Huntington University is a Christian liberal arts college in Indiana

Experience is the best teacher:

Hands-on work prepares alumna for graduate school
Abby Gaier describes benefits of studying chemistry at Huntington University, a Christian college

“Tutoring and lab assisting at HU prepared me for the future, whether that would be as a chemistry teacher or as a graduate student.”

Abby Gaier started her career in chemistry education at Huntington University and has continued her studies at Purdue University’s graduate school. She sought to finish her coursework at Purdue so that she could begin full-time research, aspiring to a career in higher education.

“When I first arrived at Purdue, I wasn’t sure how I would compare with the other chemistry students,” said Abby, a 2007 Huntington graduate. “However, I soon realized that I was more than prepared to be at Purdue. HU helped me by giving me several practical experiences.”

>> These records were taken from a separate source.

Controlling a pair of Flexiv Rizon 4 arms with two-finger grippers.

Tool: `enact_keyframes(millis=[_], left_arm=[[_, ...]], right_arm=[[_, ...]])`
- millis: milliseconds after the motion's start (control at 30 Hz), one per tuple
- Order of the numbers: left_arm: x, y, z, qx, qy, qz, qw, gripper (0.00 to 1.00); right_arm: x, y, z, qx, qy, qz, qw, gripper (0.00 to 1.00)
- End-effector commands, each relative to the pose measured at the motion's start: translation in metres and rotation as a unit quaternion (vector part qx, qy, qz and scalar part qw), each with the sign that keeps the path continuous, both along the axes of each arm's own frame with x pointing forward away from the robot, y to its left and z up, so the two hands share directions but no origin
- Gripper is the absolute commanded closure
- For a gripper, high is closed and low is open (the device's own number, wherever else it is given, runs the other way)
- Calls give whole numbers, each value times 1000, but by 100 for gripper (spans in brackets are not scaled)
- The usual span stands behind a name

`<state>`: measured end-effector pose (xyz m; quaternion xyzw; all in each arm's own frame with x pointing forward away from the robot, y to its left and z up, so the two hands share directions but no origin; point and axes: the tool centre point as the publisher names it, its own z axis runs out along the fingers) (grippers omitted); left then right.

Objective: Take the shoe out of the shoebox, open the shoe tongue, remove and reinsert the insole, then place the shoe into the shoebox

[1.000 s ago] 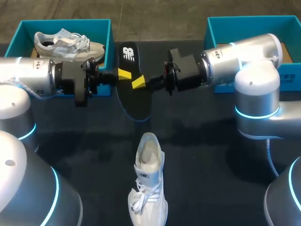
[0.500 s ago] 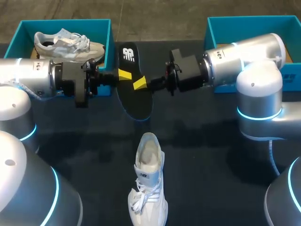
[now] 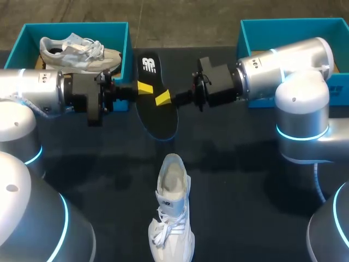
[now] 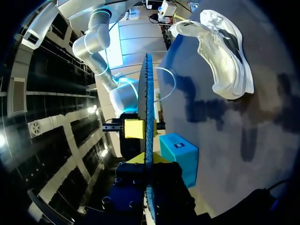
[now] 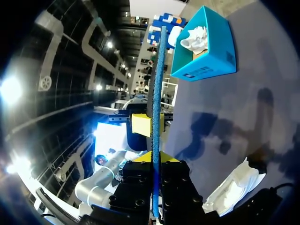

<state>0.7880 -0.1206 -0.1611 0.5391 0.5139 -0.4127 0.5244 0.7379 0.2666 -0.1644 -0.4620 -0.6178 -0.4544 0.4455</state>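
Head view: black insole [image 3: 157, 112] held over the table [image 3: 245, 180], left gripper [image 3: 144, 87] and right gripper [image 3: 162, 98] both clamped on it. White shoe [image 3: 172, 213] stands near the front edge.
Left wrist view: insole [image 4: 148, 103] edge-on, pinched between own fingers.
Right wrist view: insole [image 5: 156, 79] likewise pinched.

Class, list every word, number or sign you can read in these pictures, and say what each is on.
Nothing reads clearly enough to quote.
On the insole: white emblem, no legible wording.
On the shoe tongue: mark too small.
On the right box: side label blurred.
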Motion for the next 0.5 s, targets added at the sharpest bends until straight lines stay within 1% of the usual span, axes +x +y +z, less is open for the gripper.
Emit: enact_keyframes(millis=[33,67,100,200,300,500], left_arm=[[-3,-1,0,2,0,-1,1000,74],[-3,-1,0,3,2,-2,1000,64],[-3,-1,1,3,3,-2,1000,1],[-6,2,1,2,9,-9,1000,0],[-11,9,1,8,15,-14,1000,0],[-24,36,-5,40,42,-18,998,0]], right_arm=[[-1,0,1,-6,-2,-1,1000,100],[-1,0,1,-7,-4,-1,1000,100],[-1,-1,1,-9,-7,-2,1000,100],[-2,-5,-2,-9,-16,-7,1000,100],[-3,-10,-6,-7,-23,-12,1000,100],[-5,-18,-11,-6,-40,-16,999,100]])
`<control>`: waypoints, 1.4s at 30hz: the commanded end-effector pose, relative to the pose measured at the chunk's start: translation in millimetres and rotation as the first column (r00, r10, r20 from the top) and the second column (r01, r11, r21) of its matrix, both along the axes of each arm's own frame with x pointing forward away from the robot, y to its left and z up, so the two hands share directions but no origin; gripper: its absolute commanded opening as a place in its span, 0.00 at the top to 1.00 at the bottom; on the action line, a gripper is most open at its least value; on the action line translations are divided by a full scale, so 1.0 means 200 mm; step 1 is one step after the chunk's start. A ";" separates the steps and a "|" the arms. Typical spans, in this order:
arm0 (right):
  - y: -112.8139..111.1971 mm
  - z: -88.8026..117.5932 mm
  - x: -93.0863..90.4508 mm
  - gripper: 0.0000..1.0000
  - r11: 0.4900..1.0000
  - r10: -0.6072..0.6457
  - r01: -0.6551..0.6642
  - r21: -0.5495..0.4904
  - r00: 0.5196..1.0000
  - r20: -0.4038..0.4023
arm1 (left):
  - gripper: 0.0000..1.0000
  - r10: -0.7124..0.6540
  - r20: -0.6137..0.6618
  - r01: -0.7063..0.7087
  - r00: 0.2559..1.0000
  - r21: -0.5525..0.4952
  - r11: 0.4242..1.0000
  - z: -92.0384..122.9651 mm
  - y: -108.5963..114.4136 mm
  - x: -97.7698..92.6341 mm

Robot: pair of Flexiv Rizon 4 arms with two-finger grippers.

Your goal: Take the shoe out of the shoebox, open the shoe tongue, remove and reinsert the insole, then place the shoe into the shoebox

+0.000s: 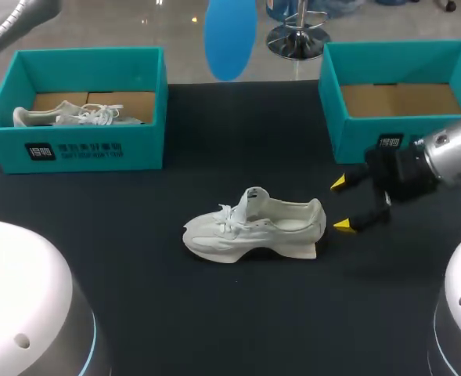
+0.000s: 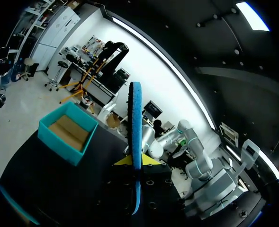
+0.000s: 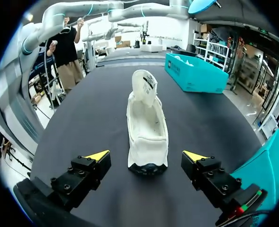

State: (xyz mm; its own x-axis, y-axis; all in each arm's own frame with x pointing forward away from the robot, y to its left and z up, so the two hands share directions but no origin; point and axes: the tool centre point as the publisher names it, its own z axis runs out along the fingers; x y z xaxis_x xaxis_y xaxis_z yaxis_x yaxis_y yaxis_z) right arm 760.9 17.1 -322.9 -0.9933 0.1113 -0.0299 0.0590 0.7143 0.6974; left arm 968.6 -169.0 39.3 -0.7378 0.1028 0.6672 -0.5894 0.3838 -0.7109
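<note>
right gripper (image 1: 340,204): wide open, nothing held. Low over the bench, just behind sneaker heel, not touching. In its wrist view the heel lies ahead of and between the 2 yellow tips.

left gripper (image 2: 137,161): closed on the insole, one yellow tip pressed each side. Held high, well above the bench.

insole (image 2: 136,137): blue, seen edge-on and upright in left wrist view. In head view it hangs in the air over the far edge, approx mid, between the 2 boxes.

sneaker (image 1: 253,227): white, on its sole at mid bench, nearer the robot than both boxes. Toe to the left, heel to the right twd right gripper.

tongue (image 3: 144,86): pulled up, stands upright over the shoe opening.

right shoebox (image 1: 355,137): teal, far right, bare brown cardboard floor. Right arm is just in front of it.

left shoebox (image 1: 11,145): teal, far left, well apart from sneaker.

second sneaker (image 1: 73,116): white, lying inside left shoebox.

bench (image 1: 214,313): black top.
</note>
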 end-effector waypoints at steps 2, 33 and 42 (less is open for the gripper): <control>-0.03 0.13 -0.03 0.00 0.938 -0.005 -0.011 -0.347 0.999 -0.046 | 1.00 0.003 0.000 -0.003 1.000 -0.002 1.000 0.00 0.00 -0.01; -0.05 0.15 -0.03 0.00 0.840 -0.089 0.059 -0.540 0.996 -0.030 | 1.00 0.003 0.000 -0.003 1.000 -0.002 1.000 0.00 0.00 -0.01; -0.06 0.16 -0.05 0.00 0.853 -0.130 0.108 -0.510 0.992 -0.007 | 1.00 0.004 -0.008 -0.004 1.000 -0.006 1.000 0.00 0.00 -0.02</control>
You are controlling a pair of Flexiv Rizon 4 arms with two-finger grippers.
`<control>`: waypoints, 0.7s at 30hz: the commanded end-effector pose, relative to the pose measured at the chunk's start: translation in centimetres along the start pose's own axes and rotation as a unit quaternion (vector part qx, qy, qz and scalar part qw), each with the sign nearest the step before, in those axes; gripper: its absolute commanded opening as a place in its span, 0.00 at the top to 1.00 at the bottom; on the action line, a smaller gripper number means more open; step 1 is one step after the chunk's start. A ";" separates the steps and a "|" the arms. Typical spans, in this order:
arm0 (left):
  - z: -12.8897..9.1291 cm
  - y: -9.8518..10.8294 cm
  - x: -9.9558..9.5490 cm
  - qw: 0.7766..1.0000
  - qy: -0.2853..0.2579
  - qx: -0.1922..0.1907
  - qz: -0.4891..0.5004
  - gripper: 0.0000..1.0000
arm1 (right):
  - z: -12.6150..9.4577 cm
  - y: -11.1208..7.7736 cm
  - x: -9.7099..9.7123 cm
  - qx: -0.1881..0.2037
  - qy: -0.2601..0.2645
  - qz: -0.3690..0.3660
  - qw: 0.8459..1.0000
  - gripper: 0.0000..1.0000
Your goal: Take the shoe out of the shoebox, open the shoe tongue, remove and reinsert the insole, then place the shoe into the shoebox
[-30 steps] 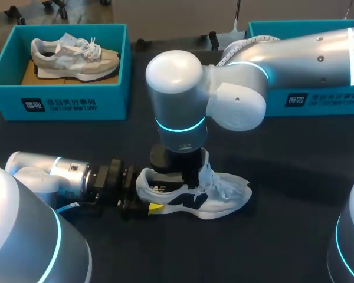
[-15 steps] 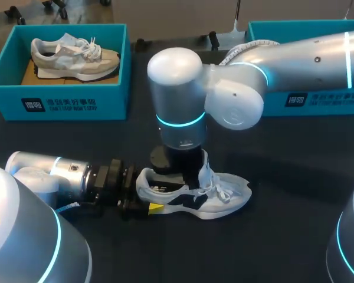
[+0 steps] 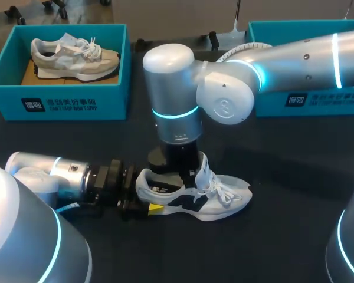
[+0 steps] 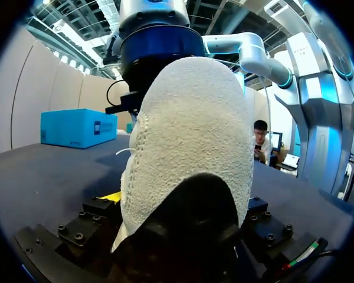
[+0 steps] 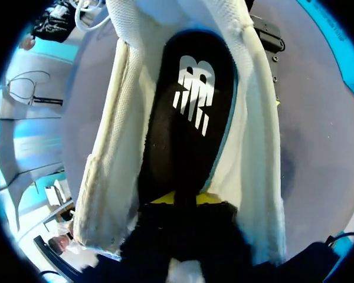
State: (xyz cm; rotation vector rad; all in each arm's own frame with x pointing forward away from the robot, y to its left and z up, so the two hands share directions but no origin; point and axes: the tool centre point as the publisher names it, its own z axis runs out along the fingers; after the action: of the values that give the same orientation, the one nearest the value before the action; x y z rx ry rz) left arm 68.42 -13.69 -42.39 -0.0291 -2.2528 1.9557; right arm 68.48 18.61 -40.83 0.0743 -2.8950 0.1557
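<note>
Right hand (image 5: 186,199) in shoe (image 5: 252,147); logoed insole (image 5: 189,118)

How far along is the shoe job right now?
Done: the shoe sits out on the table, tongue lifted open. In hand: left gripper clamps the heel while right gripper is down in the opening at the insole. Remaining, apparently: pulling it out, reinserting it, boxing the shoe.

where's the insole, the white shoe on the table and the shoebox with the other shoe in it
insole (image 5: 189,118): right wrist view, middle of its black top surface
white shoe (image 3: 235,197): head view, toe end
shoebox (image 3: 115,100): head view, bare part of its front wall
</note>
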 end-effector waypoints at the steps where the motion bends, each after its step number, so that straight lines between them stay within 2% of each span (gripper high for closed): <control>1: -0.1 0.2 -0.2 1.000 -0.002 -0.001 -0.001 1.00 | 1.4 0.4 0.9 0.003 0.010 0.001 1.000 1.00; 10: -0.1 0.2 -0.2 1.000 -0.002 -0.001 -0.001 1.00 | -0.1 -0.2 2.0 -0.021 -0.007 0.012 1.000 1.00; 17: -0.1 0.2 -0.2 1.000 -0.002 -0.001 -0.001 1.00 | -1.6 -1.6 2.8 -0.085 -0.035 0.010 0.996 1.00; 21: -0.1 0.2 -0.2 1.000 -0.002 -0.001 -0.001 1.00 | -2.1 -2.0 3.0 -0.107 -0.038 0.005 0.993 1.00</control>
State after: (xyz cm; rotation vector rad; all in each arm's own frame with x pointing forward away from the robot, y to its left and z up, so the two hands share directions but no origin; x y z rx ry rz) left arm 68.40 -13.68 -42.34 -0.0296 -2.2526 1.9557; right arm 67.21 18.62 -38.77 0.0363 -2.9487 -0.0318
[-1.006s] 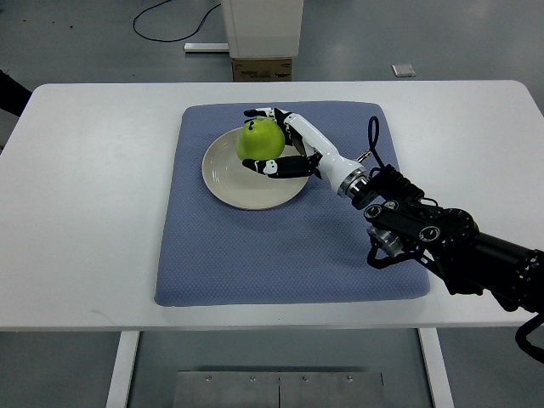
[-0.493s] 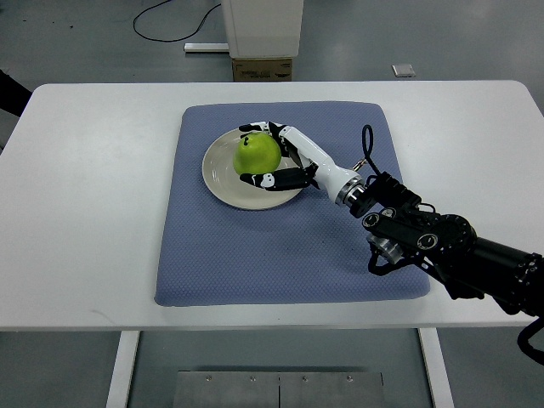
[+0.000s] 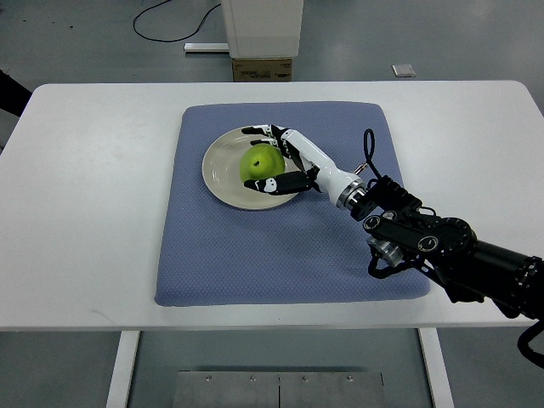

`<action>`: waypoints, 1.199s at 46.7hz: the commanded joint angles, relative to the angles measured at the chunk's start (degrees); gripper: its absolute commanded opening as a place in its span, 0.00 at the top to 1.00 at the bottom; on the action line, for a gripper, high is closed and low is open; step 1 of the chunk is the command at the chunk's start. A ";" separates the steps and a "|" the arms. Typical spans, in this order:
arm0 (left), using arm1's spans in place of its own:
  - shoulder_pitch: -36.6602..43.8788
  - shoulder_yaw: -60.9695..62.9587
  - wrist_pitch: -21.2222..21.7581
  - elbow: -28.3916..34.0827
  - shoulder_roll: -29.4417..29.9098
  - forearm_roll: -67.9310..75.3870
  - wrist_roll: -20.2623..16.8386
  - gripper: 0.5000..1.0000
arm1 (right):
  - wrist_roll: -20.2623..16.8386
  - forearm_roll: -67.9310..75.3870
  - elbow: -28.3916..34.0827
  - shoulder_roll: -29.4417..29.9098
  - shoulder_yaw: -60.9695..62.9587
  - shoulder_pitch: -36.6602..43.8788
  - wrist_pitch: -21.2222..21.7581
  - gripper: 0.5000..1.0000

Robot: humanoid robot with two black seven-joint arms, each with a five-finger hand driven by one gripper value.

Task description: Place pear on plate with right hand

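Right hand (image 3: pixel 285 161) reaches in from the lower right, black forearm crossing the blue mat (image 3: pixel 255 255) corner, white wrist angled up-left. Fingers curled around the pear (image 3: pixel 260 164): 1 set of black fingertips (image 3: pixel 255 132) shows over the fruit's far side, thumb tip at its near side, so the hand is closed on it.

Surface, left to right: white table (image 3: pixel 85 212), bare on its left third; blue mat in the middle, edges roughly parallel to the table's; bare white again to the right. Grey floor beyond the far edge, with a black cable (image 3: pixel 166 21), a white column base over a cardboard box (image 3: pixel 262 68), and 1 small grey square object (image 3: pixel 404 70).

Pear, green, sits inside the cream plate (image 3: pixel 219 166), toward its right half, against the palm. Whether it rests fully on the plate cannot be told.

Plate lies in the mat's upper middle, clear of every mat edge. Open mat in front of and left of the plate.
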 commanded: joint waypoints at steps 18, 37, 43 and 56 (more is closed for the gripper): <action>0.07 0.00 0.02 0.00 0.00 0.00 0.09 0.00 | -0.50 0.02 -1.60 0.00 1.32 0.08 -0.06 0.00; -0.01 0.00 0.02 0.00 0.00 0.00 0.00 0.00 | -1.73 0.02 -5.30 0.00 8.53 0.26 0.38 0.00; -0.01 0.00 -0.07 0.00 0.00 0.00 0.00 0.00 | -2.00 0.02 -5.21 0.00 11.25 0.17 0.73 0.00; -0.01 0.00 0.02 0.00 0.00 0.00 0.00 0.00 | -6.03 0.37 -5.12 -1.49 22.85 -2.20 4.16 0.00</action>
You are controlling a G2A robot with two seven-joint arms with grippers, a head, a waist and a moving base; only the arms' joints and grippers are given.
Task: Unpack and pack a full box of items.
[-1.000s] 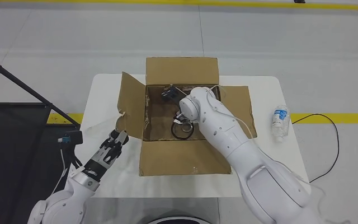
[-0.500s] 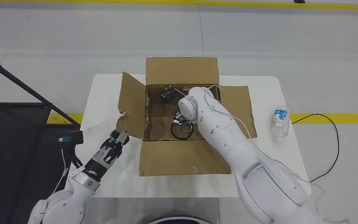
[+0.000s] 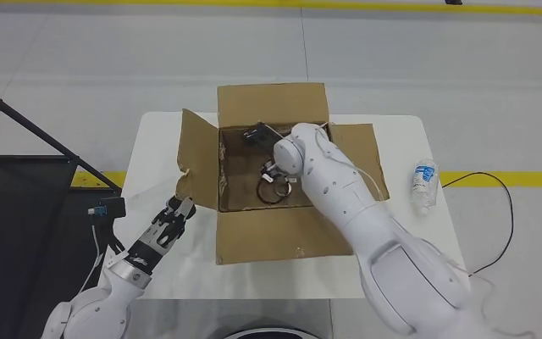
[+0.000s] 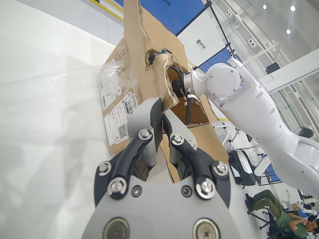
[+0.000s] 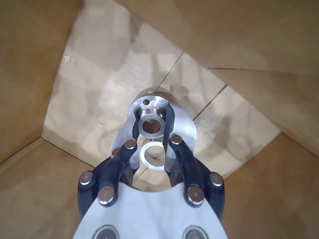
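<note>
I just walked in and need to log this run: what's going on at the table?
The left gripper is pinching the torn side flap of the open cardboard box. The right gripper is down inside the box, shut on a flanged metal part near the bottom. A water bottle lies on the table beside the box.

— Bright, even light from overhead; the ceiling lamps show as small white dots.
— The table glares nearly white. Inside the box it's dimmer, walls darker than floor. Straight lines bow near the wrist views' edges.
</note>
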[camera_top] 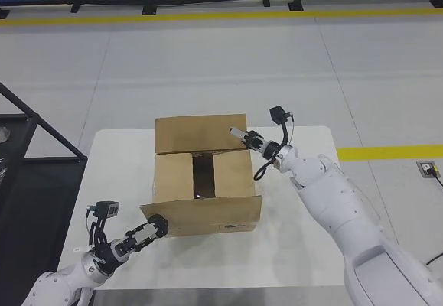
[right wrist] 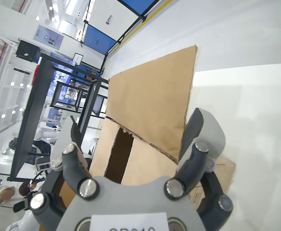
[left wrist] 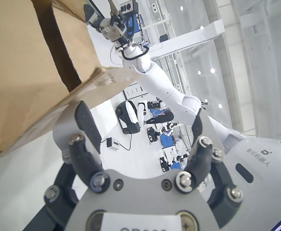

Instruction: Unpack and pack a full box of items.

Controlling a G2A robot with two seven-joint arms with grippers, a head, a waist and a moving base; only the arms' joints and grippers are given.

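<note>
Though its top is only partly undone, the brown cardboard box (camera_top: 229, 174) sits flat near the middle of the white tabletop (camera_top: 298, 229). Its far flap (camera_top: 194, 131) is open and leans back, away from the robot. Its near flap (camera_top: 202, 213) is folded out and down toward the robot. The two side flaps (camera_top: 174, 176) lie across the top, with a dark gap (camera_top: 203, 174) between them. I cannot see what is inside through that gap.

The left end effector (camera_top: 158, 226) is low by the left corner of the near flap. Its two fingers (left wrist: 87, 121) are spread wide apart with nothing between them. The flap's corner is just beside one finger, and I cannot tell if they touch.

The right end effector (camera_top: 238, 132) is up at the right edge of the far flap. Its fingers (right wrist: 193, 131) are spread wide too and hold nothing. The flap's side edge runs just beside one of them, and again I cannot tell if it touches.

A black frame (camera_top: 22, 145) stands on the floor (camera_top: 206, 61) next to the tabletop's left side. A yellow line (camera_top: 397, 151) is painted on the floor to the right. A small plug box (camera_top: 426, 168) with a black cord lies near it.
</note>
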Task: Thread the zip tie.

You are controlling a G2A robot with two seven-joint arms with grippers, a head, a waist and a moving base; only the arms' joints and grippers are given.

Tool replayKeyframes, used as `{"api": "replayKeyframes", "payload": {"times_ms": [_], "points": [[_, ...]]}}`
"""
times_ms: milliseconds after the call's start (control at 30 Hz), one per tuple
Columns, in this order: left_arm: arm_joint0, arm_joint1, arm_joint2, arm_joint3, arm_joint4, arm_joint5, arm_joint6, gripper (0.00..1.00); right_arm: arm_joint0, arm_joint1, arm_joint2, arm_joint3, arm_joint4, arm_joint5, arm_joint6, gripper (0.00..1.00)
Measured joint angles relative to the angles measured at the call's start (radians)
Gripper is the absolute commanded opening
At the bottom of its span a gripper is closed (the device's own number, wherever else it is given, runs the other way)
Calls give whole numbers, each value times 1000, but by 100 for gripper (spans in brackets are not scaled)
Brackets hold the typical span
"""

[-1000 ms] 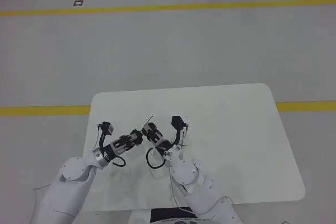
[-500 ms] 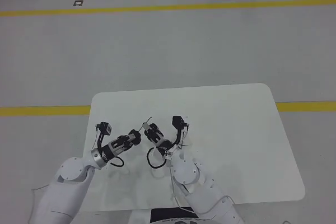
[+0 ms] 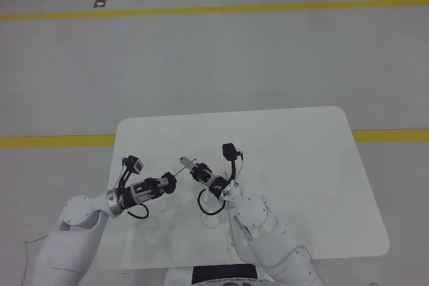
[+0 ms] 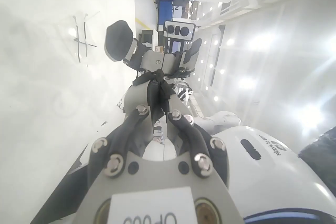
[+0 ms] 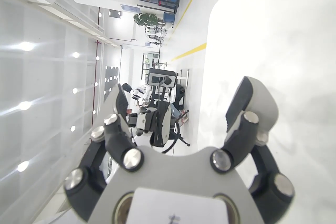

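The left claw [image 3: 169, 184] is clamped on the zip tie [image 4: 154, 95]. The right claw [image 5: 183, 86], spread apart, faces its free end.

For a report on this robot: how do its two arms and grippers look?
The left arm and right arm have rounded white shells, dark sections near the wrists, and a black cable looping beside each. The left gripper and right gripper match: grey metal base plate with a white label, black link bars with silver screws, grey fingers with black pads.
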Motion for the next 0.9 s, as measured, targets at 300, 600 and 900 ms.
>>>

Abby’s best preparation came from hands-on learning. She says, “Tutoring and lab assisting at HU prepared me for the future, whether that would be as a chemistry teacher or as a graduate student.” During her time at Purdue, Abby was also a teaching assistant for two organic chemistry labs, grading papers, answering questions and helping students complete labs.

“Before starting my first semester of graduate school, I spent the summer researching with one of the professors at Purdue,” Abby said. “It exposed me to some newer topics in chemistry and gave me the chance to become familiar with the campus.”

Huntington’s small size gave Abby the opportunity to develop relationships with her professors as well as fellow students. It also helped her academically. “I spent a significant amount of time working one-on-one with my professors,” said Abby. “This gave me the opportunity to learn so much more. Having smaller classes, especially my chemistry classes, forced me to be more responsible for my own learning than I would have to be in larger classes.”

During a January Term course, Abby had the chance to travel with Dr. Bill Bordeaux, one of her chemistry professors. Her group was put in charge of cabin leaders for sixth-grade students. During their trip, they taught science concepts to the students.

“I had a great time and was able to develop some teaching skills that I would use later in my student teaching and even now as a teaching assistant at Purdue,” Abby said previously.

Abby is grateful for the extracurricular activities she participated in at Huntington. “Being a chemistry major is tough work, but being part of the choirs and ensembles in the Department of Music provided me with a way to relax.” Despite her course load, Abby found time to be a member of pep band, wind ensemble, handbell choir and concert choir during her four years at Huntington.

Huntington also gave Abby the opportunity to develop her faith. She says, “HU was a great place to grow and learn more about my faith. I could attend chapel, floor Bible studies and listen to others talk about their own faith.” In addition, faith was a part of the classroom. “One of my favorite parts of being at HU was having the ability to talk about my faith in the classroom. My professors would talk with us about how to be a Christian and a scientist. I have come to see that it is almost impossible to see the things that I see everyday in the lab and not believe in the Creator God.”
Abby advises any students who are interested in chemistry education to consider Huntington, saying, “The chemistry professors, as well as the rest of the Division of Natural and Mathematical Sciences, are truly great people and will amply prepare any student for a career in the sciences.”